*What needs to be done*
Write the lines out again, from the top of the material to the line containing "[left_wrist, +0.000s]", pictures excluded.

*** Data provided ***

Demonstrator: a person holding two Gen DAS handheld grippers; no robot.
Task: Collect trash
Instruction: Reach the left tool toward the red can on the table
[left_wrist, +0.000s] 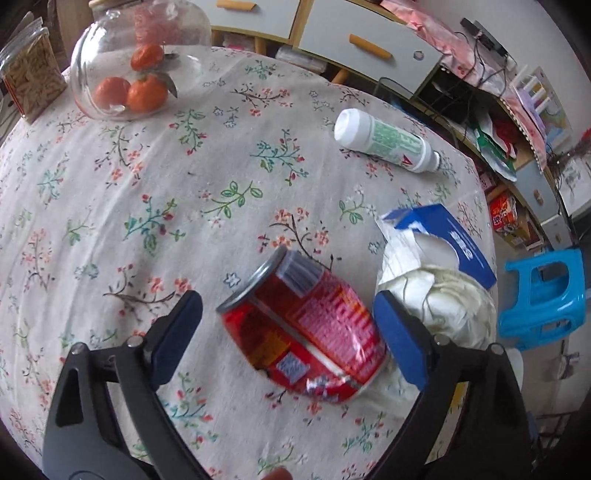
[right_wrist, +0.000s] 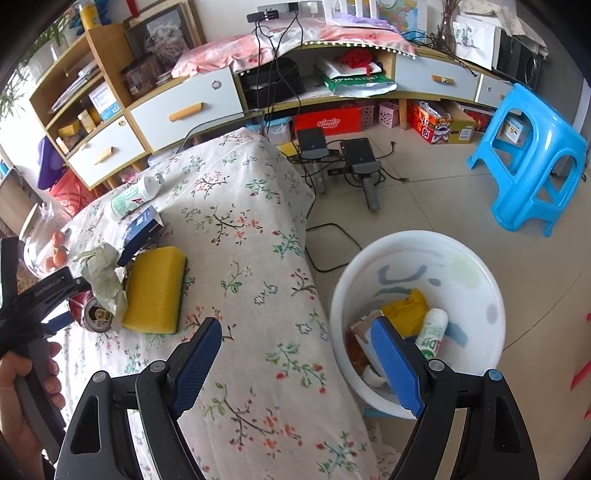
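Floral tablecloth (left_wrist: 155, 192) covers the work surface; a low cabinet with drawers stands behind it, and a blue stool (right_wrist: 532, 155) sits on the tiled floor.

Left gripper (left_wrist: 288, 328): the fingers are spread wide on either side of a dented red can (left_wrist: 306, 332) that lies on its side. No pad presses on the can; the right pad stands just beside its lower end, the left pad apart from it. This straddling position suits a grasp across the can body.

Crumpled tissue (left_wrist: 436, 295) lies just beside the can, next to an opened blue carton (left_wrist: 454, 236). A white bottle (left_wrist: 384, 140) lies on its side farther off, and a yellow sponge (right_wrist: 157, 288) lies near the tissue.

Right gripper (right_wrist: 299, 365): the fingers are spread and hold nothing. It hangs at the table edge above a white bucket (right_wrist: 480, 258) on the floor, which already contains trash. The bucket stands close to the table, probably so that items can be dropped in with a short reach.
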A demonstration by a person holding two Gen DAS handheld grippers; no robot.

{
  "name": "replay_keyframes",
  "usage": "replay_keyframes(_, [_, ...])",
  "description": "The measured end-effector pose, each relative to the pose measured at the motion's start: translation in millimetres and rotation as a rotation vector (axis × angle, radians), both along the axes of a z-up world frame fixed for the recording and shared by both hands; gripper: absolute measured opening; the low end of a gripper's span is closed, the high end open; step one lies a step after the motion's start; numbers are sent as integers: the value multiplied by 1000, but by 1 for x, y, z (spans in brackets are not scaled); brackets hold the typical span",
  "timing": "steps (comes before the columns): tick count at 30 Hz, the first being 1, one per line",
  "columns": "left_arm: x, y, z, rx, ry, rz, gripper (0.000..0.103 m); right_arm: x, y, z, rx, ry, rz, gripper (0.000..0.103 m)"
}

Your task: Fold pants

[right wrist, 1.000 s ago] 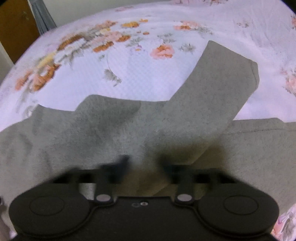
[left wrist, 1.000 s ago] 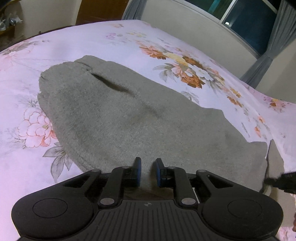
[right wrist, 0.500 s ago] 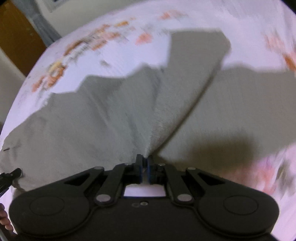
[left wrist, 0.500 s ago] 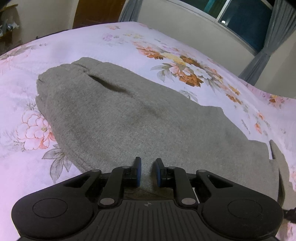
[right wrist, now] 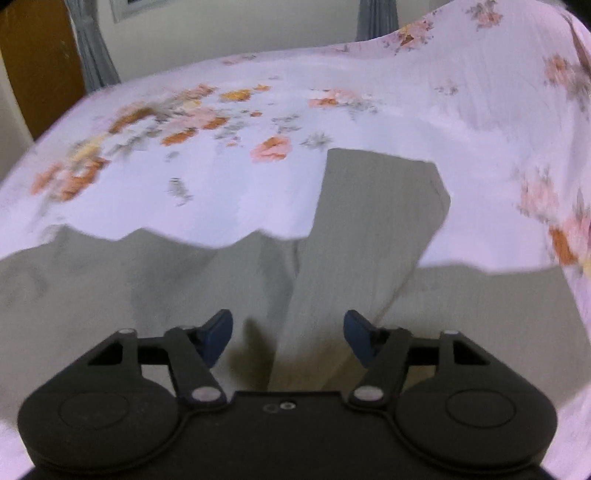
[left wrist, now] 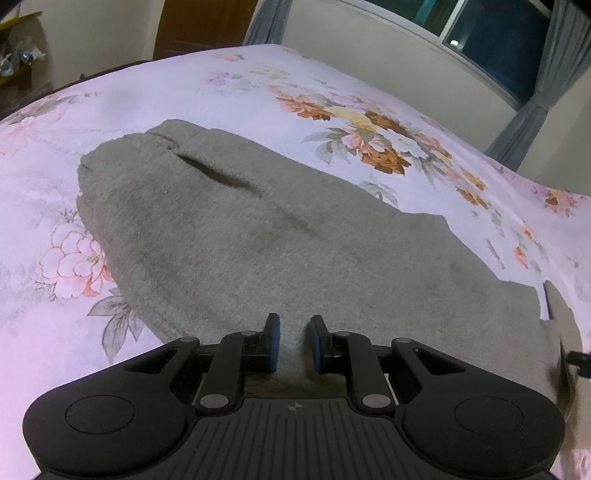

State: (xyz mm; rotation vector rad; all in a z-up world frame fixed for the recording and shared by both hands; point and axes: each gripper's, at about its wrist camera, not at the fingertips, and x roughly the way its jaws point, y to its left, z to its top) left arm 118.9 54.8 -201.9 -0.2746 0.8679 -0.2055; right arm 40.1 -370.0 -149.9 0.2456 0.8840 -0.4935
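Observation:
The grey pants (left wrist: 258, 236) lie flat on the floral bed sheet (left wrist: 229, 85), waistband end at the far left in the left wrist view. My left gripper (left wrist: 294, 342) sits low at the pants' near edge, its blue pads a small gap apart with grey fabric between them; I cannot tell whether they pinch it. In the right wrist view the pants (right wrist: 369, 236) show one leg folded up over the other, its cuff pointing away. My right gripper (right wrist: 288, 338) is wide open and empty just above that folded leg.
The bed sheet (right wrist: 221, 177) spreads beyond the pants on all sides. A wall with a dark window (left wrist: 491, 51) and grey curtains (left wrist: 554, 62) lies behind the bed. A wooden door (left wrist: 199, 26) stands at the back left.
My right gripper was shut on the folded leg half a second ago and has opened and let it go. My left gripper has barely moved.

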Motion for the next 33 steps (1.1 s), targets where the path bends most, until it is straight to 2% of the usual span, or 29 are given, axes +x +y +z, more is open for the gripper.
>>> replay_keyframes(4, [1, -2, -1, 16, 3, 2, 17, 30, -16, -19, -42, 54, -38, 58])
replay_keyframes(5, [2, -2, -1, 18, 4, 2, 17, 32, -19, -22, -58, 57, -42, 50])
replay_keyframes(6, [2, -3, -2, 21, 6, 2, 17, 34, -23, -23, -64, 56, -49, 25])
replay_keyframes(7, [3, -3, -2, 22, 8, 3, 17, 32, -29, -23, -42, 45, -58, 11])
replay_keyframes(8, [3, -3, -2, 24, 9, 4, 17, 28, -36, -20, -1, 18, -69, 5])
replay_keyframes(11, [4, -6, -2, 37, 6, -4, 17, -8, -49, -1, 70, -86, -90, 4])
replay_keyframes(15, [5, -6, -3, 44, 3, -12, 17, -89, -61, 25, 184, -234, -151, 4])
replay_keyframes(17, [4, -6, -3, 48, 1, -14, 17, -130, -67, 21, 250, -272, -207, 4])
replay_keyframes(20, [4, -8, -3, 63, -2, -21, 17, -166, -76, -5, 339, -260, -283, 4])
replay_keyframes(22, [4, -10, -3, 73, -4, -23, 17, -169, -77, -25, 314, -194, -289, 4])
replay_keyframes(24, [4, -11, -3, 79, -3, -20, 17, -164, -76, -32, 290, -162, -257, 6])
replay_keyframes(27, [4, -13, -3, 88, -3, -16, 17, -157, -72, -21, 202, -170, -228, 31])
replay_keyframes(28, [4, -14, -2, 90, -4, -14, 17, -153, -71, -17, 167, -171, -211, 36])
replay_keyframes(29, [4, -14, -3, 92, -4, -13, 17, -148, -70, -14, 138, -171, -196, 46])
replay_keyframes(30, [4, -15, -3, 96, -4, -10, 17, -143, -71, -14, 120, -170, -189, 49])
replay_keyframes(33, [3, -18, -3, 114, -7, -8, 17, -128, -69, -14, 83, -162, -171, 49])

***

*Your response*
Demonstrator: a person holding two Gen DAS handheld grippers; no robot.
Task: Collect trash
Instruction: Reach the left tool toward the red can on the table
[left_wrist, +0.000s] 

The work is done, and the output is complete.